## STORED DATA
================================
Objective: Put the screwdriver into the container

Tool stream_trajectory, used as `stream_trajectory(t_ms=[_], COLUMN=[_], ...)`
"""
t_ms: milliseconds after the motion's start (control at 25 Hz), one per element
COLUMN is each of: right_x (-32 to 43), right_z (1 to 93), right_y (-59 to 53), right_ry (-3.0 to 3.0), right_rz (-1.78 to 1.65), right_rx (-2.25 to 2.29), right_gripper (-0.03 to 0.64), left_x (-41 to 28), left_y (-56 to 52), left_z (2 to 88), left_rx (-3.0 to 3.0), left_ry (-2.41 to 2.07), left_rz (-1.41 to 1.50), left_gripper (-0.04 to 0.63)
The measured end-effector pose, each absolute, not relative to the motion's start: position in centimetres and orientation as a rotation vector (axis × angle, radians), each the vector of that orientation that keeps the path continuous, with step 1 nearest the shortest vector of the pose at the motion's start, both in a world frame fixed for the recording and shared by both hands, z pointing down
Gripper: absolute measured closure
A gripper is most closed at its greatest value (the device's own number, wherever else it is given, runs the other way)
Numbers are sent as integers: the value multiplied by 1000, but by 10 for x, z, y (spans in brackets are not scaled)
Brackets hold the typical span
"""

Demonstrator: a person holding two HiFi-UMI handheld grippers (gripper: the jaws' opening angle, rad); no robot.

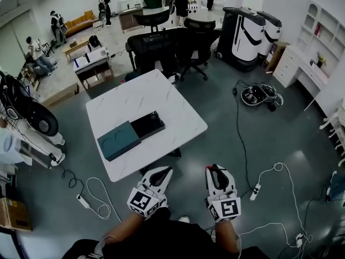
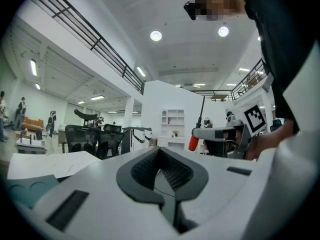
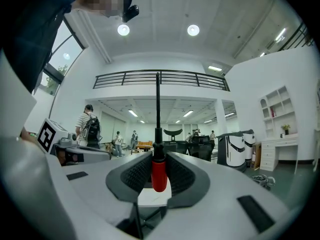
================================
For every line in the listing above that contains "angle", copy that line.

## FINISHED TASK
The measured end-effector pose, each absolute, not relative to the motion's start: position in centimetres and orientation as a rotation vector (axis × angle, radians), each the vector of that orientation that keeps the path continuous, with step 1 nearest the shortest vector of the pose at the motion's start, both in a world frame fixed for the recording and shared by both hands, z pointing down
Demonstrator: a person holding two HiFi-UMI handheld grippers (gripper: the jaws' opening angle, rad); no robot.

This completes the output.